Why should there be a navbox on every page? Not every article warrants a navbox, just like many articles do not warrant a see also section. Promoting the idea that every one should have one seems to be a step in the wrong direction and a call to create inappropriate, unnecessary templates that would just clutter many articles. -- AnmaFinotera (talk · contribs) 04:48, 3 November 2009 (UTC)

No. Blanket rules are evil. Navboxes should go on pages that needs navboxes.Headbomb {ταλκκοντριβς – WP Physics} 05:05, 3 November 2009 (UTC)

  • This is a completely insane proposal. Navboxes group articles that fall naturally into groups. Many articles don't & it is crazy to set as a goal that all have them. The category system is far more flexible and useful. Johnbod (talk) 08:29, 3 November 2009 (UTC)
  • I'm going to be a bit blunt. This is a bad proposal because navbox will be added wherever appropriate. You don't need this rule to tell what others must do. Some pages just don't need navbox. Common sense trumps this rule any time. OhanaUnitedTalk page 13:51, 3 November 2009 (UTC)
  • I agree that this proposal is not workable at all. I've worked on many articles that are not part of a well-defined enough topic to justify a navbox. I could see modifying this into an essay that defines when a navbox is and is not appropriate, but in its current form this is not going to be useful. Karanacs (talk) 19:16, 3 November 2009 (UTC)
  • This will turn into a stampede. I know some guy who makes a template for every year's sports team or award, and if a successful guy/team has a long career, there are 15+ like Nick Riewoldt. YellowMonkey (bananabucket) (help the Invincibles Featured topic drive) 01:11, 4 November 2009 (UTC)


First, this proposal is far too long and wordy. Could you reduce it to two perhaps two paragraphs: "what" and "why". Then we can have a sensible debate.

Secondly, it constantly refers to "a navbox" - do you also mean "one or more navboxes"?
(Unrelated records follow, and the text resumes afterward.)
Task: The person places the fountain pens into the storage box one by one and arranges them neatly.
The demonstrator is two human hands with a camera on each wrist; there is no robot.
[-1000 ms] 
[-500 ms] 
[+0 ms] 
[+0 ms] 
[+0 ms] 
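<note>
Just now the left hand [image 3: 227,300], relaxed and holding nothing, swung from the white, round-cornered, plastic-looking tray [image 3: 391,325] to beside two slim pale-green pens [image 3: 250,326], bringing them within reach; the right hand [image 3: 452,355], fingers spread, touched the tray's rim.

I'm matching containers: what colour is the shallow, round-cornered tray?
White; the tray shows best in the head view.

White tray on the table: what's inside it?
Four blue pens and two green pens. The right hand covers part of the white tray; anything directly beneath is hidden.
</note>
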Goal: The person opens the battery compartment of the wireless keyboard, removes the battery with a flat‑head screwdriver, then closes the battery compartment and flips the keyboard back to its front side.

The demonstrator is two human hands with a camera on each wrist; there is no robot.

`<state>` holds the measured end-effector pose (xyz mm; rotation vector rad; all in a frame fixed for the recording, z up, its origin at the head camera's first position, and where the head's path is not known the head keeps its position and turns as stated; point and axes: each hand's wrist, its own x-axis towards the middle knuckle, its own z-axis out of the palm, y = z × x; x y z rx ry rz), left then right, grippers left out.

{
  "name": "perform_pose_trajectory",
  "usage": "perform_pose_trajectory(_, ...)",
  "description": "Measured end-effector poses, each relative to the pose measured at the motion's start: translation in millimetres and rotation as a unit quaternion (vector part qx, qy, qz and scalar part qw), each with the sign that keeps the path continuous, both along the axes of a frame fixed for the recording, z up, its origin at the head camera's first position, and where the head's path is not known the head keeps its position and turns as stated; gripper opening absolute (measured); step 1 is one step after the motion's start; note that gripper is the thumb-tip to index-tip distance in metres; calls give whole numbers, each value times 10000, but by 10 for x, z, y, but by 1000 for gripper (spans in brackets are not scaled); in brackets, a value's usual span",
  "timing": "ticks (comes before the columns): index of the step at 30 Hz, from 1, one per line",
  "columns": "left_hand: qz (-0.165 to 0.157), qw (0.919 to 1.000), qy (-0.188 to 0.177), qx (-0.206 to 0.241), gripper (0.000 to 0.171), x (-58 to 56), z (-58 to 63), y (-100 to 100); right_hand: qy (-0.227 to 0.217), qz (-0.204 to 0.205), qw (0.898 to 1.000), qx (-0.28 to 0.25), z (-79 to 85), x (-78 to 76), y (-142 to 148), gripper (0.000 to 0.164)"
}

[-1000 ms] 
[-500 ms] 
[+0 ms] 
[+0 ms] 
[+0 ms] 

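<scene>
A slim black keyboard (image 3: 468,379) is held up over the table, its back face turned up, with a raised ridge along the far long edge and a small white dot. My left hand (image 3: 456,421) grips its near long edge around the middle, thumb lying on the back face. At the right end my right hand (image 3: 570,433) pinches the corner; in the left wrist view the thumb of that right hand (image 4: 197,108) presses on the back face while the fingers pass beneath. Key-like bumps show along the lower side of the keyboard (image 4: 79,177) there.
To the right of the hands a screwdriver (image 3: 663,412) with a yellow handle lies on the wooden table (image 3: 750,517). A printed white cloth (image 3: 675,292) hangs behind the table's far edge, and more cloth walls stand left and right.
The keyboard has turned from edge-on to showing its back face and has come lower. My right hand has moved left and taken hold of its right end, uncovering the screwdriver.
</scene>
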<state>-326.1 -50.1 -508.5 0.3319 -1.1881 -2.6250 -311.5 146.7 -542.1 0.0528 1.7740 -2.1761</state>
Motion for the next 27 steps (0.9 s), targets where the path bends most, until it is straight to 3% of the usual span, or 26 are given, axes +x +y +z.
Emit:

Also, you should consider how many pages are unlikely to ever have a navbox, and consider why that is the case. So far this comes across as a bold, sweeping statement, without much to back it up. How about a couple of quick examples of what you mean: take an article X that has no navbox, and propose what navbox could go there, and what other articles would be included. Show how to make it happen. Demonstrate whether it's practical, where the boundaries are, etc. Stevage 12:28, 3 November 2009 (UTC)

Excellent suggestion.
My comment is that there have been quite a few cases where people have got excited and created hundreds of pages of extremely dubious quality. I am concerned that if this proposal got much encouragement then some people will start improving their edit count by adding highly contrived navboxes. If unhelpful navboxes become common, readers will learn to ignore them like we ignore adverts on other websites. Johnuniq (talk) 06:51, 4 November 2009 (UTC)
Yes, Wikipedia has tons of pages that take up less than half a monitor screen, that would probably be better off if merged into a few related articles (see WP:WITHIN). If you click the "random" tab, you will notice that a significantly fair percentage of pages fit that description and remain permastubs. I have found that the creation of navboxes reveals a lot of those pages. One of my ideas is that placing them in the navbox may help reveal all those pages and someone who would be good at it would help merge them. Sebwite (talk) 14:20, 4 November 2009 (UTC)
Wouldn't the category system be better for this idea? -- œ 15:33, 4 November 2009 (UTC)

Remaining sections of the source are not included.